EXERCISE INSTRUCTIONS
Please show all lines of the records that include "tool".

DATA PROVIDED
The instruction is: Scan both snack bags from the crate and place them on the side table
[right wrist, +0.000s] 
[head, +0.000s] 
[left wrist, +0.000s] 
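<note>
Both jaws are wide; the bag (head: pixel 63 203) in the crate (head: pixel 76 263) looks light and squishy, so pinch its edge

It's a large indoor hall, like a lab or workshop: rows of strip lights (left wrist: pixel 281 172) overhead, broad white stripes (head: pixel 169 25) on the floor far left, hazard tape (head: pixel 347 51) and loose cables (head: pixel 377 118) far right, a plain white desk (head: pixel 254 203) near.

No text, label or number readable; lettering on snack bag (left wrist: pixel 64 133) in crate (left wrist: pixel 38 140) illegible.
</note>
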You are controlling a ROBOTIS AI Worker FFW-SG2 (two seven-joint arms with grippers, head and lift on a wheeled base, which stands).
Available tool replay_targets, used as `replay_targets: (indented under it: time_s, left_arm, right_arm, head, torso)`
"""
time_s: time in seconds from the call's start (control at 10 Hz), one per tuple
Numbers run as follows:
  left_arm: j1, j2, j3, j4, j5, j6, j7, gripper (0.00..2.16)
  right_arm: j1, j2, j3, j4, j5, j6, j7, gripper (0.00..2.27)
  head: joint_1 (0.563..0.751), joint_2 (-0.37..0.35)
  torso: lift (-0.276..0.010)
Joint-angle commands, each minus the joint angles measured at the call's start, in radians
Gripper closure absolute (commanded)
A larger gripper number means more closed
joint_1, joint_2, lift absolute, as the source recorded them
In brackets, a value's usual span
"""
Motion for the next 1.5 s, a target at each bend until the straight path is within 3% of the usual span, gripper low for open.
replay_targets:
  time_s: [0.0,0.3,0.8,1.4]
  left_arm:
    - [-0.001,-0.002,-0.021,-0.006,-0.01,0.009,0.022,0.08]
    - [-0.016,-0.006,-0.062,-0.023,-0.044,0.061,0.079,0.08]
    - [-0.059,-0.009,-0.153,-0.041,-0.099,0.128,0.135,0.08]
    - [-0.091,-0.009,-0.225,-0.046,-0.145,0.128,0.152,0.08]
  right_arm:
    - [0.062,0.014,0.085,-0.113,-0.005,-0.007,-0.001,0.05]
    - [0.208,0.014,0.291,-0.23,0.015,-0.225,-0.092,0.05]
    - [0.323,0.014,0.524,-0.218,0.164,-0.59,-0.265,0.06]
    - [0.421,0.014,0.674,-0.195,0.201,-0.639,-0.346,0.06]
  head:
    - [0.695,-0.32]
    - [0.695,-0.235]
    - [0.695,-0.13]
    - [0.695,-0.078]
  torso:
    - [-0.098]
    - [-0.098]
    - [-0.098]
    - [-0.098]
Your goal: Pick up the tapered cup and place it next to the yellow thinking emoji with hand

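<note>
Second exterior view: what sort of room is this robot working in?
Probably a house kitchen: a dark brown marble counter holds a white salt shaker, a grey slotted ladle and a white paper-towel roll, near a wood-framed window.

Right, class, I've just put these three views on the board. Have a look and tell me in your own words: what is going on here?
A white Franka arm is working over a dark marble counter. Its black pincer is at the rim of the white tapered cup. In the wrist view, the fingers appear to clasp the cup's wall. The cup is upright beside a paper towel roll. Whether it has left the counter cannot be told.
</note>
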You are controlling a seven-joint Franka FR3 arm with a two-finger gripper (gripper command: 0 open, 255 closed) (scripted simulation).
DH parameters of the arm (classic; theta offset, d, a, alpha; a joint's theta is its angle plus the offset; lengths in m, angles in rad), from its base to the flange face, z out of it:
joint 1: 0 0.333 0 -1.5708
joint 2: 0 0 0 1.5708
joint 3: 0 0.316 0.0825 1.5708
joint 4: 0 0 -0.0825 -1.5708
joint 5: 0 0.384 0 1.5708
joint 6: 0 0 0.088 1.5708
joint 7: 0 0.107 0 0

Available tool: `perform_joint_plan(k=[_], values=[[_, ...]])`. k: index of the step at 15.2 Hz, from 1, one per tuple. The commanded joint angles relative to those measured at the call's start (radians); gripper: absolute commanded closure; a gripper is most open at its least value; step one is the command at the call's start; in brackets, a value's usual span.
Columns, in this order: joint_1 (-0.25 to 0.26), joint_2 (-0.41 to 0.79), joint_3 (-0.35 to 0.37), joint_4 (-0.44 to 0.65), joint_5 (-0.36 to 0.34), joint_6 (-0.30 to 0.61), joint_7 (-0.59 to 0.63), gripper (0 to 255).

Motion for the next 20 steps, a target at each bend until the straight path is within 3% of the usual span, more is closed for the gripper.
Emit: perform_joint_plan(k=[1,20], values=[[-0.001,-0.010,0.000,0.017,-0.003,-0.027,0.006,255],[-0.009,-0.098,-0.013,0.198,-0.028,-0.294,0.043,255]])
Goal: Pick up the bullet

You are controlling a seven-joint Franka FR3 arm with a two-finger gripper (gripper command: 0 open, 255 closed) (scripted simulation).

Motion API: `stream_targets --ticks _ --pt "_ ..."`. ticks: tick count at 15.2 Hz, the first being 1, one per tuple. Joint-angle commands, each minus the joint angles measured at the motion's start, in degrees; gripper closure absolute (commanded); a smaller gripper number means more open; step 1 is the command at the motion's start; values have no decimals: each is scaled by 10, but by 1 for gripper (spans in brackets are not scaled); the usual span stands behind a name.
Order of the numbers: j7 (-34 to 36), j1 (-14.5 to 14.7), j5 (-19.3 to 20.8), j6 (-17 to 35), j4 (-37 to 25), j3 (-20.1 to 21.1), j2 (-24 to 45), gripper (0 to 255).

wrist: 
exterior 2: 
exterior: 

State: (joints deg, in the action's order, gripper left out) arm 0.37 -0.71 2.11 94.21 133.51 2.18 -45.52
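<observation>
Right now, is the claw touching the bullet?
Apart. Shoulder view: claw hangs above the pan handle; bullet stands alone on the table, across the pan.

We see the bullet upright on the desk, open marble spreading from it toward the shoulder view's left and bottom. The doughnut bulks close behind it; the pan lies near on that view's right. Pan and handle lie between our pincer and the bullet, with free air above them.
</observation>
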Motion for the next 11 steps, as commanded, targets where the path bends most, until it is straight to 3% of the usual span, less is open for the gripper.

SOLUTION FOR THIS PROBLEM
Available tool replay_targets, used as `replay_targets: (indented under it: time_s, left_arm, right_arm, head, torso)`
Available tool: `perform_joint_plan(k=[_], values=[[_, ...]])`. k: index of the step at 15.2 Hz, from 1, one per tuple. The commanded joint angles relative to those measured at the call's start (radians); gripper: absolute commanded closure; a gripper is most open at its least value; step one is the command at the call's start; in brackets, a value's usual span.

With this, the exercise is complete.